* _What is expected_: After finding the line with "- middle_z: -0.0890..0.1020" in the entries below, retype exactly each line from there through the line with "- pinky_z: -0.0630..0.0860", including that final line.
+++
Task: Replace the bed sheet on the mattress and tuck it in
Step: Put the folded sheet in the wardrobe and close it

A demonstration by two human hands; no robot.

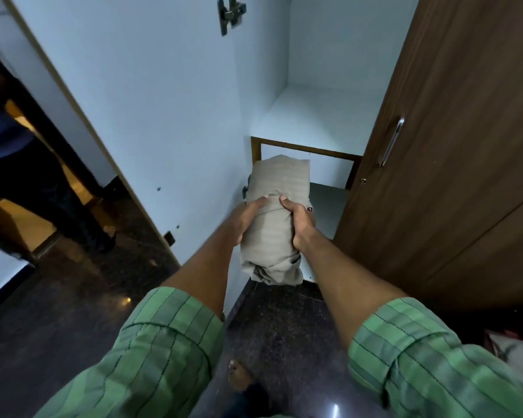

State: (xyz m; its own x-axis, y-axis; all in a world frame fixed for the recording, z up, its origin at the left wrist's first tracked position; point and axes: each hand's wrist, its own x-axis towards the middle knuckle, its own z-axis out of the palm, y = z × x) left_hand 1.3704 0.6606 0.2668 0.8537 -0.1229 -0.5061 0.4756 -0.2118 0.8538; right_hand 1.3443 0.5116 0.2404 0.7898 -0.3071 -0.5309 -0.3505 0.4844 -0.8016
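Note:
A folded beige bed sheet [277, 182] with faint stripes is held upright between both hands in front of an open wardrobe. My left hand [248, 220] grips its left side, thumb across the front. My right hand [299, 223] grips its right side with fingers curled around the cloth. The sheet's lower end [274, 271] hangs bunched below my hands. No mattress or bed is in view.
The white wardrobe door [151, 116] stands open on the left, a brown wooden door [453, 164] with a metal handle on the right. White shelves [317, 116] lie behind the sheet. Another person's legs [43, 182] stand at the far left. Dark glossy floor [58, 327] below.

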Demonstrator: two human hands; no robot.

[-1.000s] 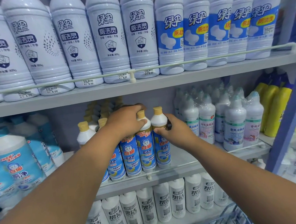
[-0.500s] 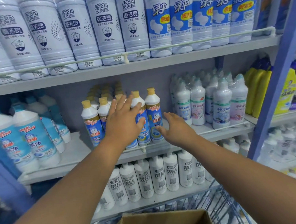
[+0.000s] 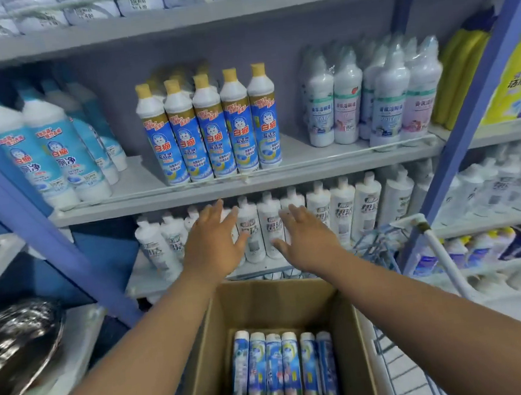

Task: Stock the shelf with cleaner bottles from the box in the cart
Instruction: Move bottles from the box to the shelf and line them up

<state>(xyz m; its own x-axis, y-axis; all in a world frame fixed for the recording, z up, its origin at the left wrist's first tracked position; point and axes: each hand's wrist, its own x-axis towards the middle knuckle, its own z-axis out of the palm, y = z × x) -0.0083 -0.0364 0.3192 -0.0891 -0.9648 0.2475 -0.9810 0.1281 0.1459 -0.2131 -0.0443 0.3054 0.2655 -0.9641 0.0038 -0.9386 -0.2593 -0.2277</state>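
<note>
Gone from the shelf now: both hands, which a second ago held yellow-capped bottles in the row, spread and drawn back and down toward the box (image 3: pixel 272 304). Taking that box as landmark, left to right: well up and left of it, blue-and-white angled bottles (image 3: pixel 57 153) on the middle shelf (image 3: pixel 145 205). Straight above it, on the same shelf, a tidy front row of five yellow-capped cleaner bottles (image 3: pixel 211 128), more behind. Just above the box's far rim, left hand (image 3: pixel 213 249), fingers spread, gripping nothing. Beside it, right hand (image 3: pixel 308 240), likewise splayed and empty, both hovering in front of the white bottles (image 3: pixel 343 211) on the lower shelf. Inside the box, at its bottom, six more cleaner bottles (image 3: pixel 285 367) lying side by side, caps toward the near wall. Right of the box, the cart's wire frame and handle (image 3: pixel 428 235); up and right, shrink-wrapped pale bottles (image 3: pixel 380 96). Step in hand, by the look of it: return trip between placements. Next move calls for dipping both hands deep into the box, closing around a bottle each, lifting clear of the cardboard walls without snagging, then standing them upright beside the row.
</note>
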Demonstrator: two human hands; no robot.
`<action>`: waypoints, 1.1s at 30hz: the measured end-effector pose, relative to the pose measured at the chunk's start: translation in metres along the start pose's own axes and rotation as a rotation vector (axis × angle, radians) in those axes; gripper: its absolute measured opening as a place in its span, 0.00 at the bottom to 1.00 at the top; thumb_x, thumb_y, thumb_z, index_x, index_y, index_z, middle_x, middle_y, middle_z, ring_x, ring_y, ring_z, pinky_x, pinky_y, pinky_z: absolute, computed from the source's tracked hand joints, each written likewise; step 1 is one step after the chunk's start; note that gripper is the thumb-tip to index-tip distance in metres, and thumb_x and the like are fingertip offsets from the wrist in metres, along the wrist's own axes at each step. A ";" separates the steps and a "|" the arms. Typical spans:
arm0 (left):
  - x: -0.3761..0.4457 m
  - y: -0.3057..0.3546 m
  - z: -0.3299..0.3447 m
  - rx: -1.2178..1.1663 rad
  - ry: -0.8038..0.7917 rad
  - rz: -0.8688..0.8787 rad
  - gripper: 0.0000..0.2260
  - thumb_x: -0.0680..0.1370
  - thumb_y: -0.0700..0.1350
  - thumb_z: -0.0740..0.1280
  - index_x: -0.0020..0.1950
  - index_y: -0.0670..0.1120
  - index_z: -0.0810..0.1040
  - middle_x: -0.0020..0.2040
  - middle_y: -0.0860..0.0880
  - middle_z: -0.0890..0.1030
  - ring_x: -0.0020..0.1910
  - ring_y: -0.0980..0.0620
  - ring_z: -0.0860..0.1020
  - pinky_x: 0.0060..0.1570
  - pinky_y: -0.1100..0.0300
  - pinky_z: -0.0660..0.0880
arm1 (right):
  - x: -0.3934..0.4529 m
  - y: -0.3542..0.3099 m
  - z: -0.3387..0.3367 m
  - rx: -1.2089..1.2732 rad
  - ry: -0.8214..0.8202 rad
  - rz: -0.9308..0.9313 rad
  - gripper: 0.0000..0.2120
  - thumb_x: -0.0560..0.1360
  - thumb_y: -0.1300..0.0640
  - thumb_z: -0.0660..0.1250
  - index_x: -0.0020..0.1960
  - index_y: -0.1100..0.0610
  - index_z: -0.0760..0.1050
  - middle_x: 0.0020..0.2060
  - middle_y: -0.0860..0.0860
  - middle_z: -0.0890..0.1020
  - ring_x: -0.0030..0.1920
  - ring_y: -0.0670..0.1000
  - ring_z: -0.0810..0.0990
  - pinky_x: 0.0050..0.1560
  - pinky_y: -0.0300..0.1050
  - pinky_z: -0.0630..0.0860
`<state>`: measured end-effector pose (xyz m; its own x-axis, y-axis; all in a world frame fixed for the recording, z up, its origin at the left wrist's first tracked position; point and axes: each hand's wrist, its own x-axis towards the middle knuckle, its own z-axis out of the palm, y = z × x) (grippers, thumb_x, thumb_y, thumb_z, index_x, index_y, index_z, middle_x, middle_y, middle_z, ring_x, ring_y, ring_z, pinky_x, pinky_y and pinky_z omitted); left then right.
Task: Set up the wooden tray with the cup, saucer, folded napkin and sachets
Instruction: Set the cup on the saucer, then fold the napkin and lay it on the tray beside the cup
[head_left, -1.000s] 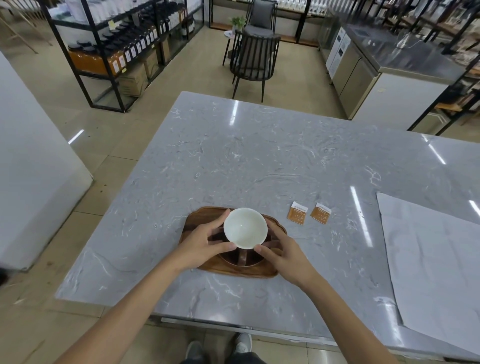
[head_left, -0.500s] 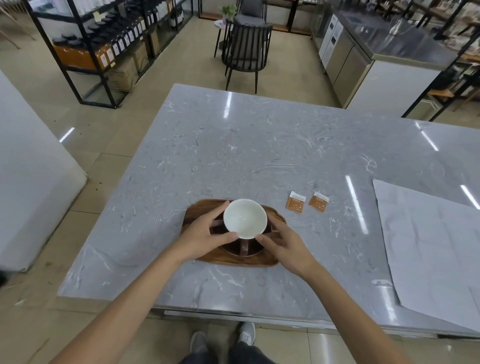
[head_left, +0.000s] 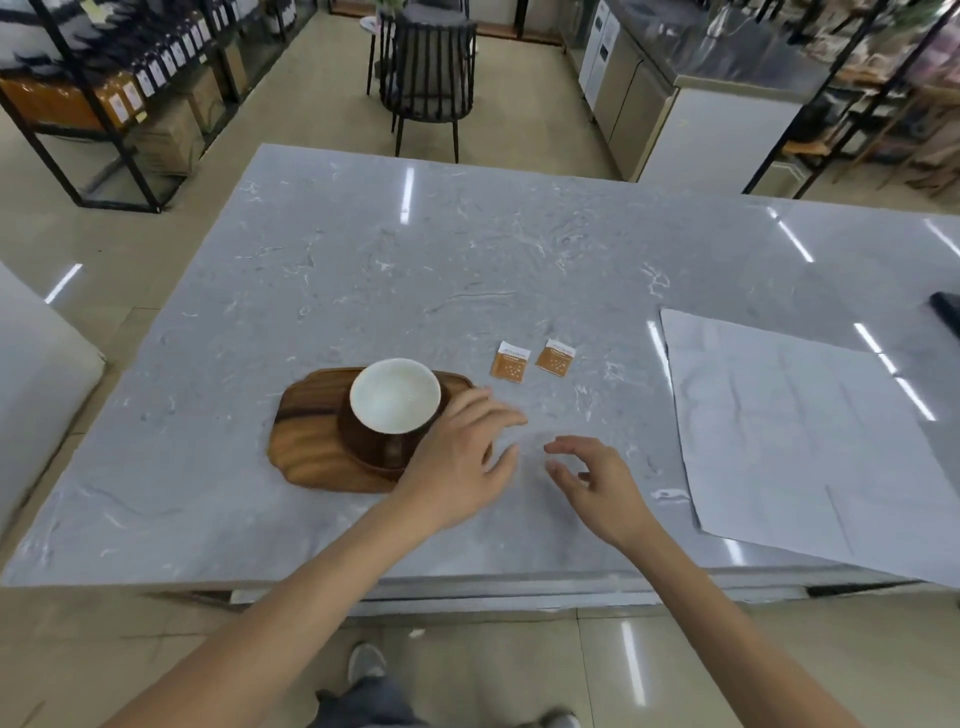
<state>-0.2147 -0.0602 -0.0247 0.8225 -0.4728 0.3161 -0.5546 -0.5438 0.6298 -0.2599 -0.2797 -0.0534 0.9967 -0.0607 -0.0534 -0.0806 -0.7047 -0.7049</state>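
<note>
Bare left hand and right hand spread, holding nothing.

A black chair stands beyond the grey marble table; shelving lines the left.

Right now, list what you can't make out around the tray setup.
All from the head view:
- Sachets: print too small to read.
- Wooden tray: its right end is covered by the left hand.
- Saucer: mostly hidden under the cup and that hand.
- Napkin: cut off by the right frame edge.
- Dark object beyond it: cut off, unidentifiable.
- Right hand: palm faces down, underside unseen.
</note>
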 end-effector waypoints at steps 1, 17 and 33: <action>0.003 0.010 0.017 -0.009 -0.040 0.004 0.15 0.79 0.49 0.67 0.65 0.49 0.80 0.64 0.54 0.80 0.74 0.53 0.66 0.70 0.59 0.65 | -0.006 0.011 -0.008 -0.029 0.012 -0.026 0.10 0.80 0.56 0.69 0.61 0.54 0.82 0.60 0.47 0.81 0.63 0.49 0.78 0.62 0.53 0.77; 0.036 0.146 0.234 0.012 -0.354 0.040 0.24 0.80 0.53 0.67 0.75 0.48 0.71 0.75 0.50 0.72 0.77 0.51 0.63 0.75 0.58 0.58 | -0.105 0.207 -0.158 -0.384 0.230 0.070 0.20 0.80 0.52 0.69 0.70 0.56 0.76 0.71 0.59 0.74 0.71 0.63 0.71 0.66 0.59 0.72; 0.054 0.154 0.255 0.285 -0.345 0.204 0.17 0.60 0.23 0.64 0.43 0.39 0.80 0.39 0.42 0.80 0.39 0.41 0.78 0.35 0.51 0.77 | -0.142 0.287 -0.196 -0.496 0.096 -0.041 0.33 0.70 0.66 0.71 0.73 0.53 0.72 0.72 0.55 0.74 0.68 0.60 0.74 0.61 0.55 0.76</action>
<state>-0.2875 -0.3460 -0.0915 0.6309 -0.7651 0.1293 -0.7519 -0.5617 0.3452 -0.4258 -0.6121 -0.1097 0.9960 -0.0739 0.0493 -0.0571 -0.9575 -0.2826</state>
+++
* _Written response_:
  - middle_z: -0.0890..0.1020
  - ring_x: -0.0030..0.1920
  - ring_y: -0.0670..0.1000
  - ring_z: -0.0810..0.0990
  - pinky_x: 0.0050..0.1560
  - pinky_y: -0.0300..0.1050
  - pinky_z: -0.0630..0.0860

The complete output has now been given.